START GIVEN DATA
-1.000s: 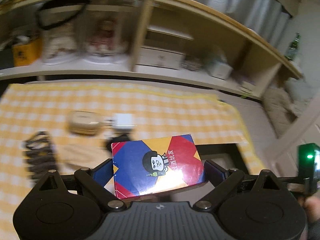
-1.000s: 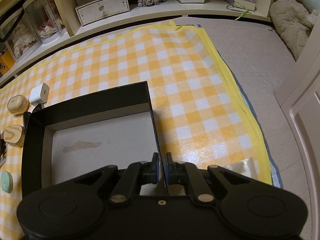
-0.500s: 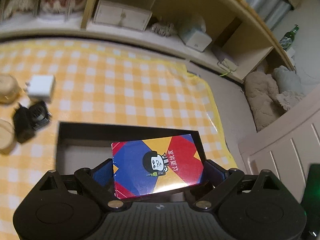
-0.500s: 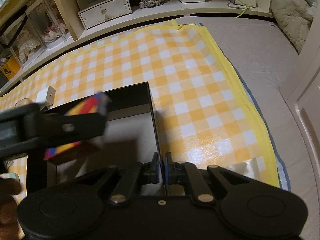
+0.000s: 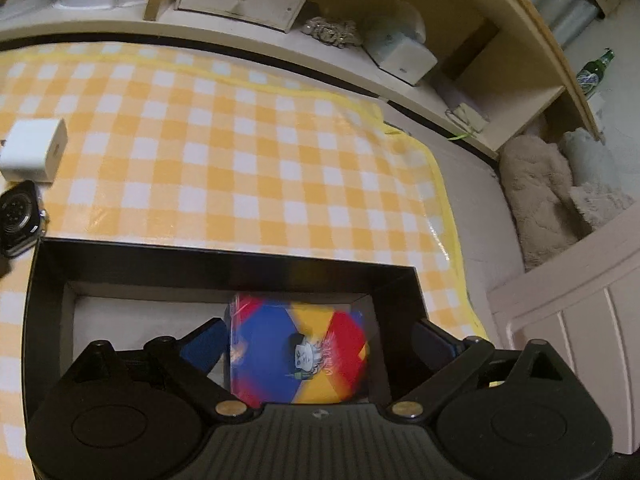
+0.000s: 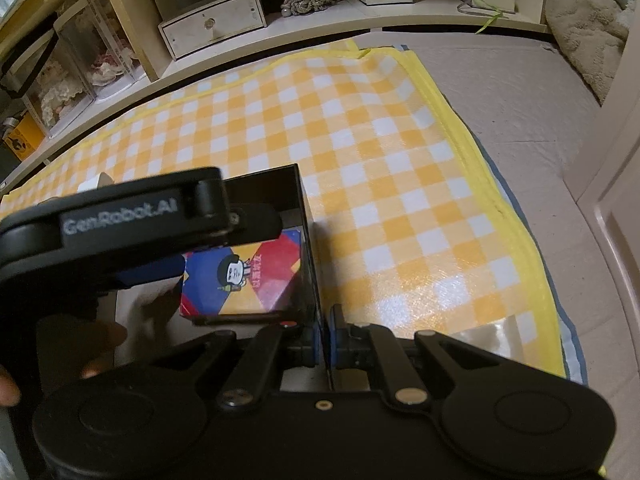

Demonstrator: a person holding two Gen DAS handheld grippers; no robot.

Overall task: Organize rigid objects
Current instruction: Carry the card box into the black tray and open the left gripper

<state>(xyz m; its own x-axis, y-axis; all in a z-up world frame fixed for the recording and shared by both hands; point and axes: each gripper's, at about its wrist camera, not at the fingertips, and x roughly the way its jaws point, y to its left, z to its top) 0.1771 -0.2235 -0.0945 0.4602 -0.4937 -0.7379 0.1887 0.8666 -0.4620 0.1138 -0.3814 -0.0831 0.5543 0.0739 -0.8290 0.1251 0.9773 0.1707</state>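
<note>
The colourful card box [image 5: 298,354] lies inside the black tray [image 5: 224,264], against its right wall. The left gripper [image 5: 316,344] stands spread, pads clear of it. The right gripper [image 6: 326,346] pinches the tray's wall. The box looks light, stiff and glossy, probably best gripped across its short sides.

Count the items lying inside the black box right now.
1: a colourful card box sits at the right end of the black box, near the wall that the right claw pinches. The left claw may hide others.
</note>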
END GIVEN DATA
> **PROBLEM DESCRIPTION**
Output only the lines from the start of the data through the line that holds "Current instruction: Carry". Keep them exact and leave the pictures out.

> **WRITTEN ANSWER**
-1.000s: 
-1.000s: 
-0.500s: 
-0.500s: 
+0.000s: 
+0.000s: 

Demonstrator: a person holding two Gen DAS handheld grippers; no robot.

Overall task: Organize rigid objects
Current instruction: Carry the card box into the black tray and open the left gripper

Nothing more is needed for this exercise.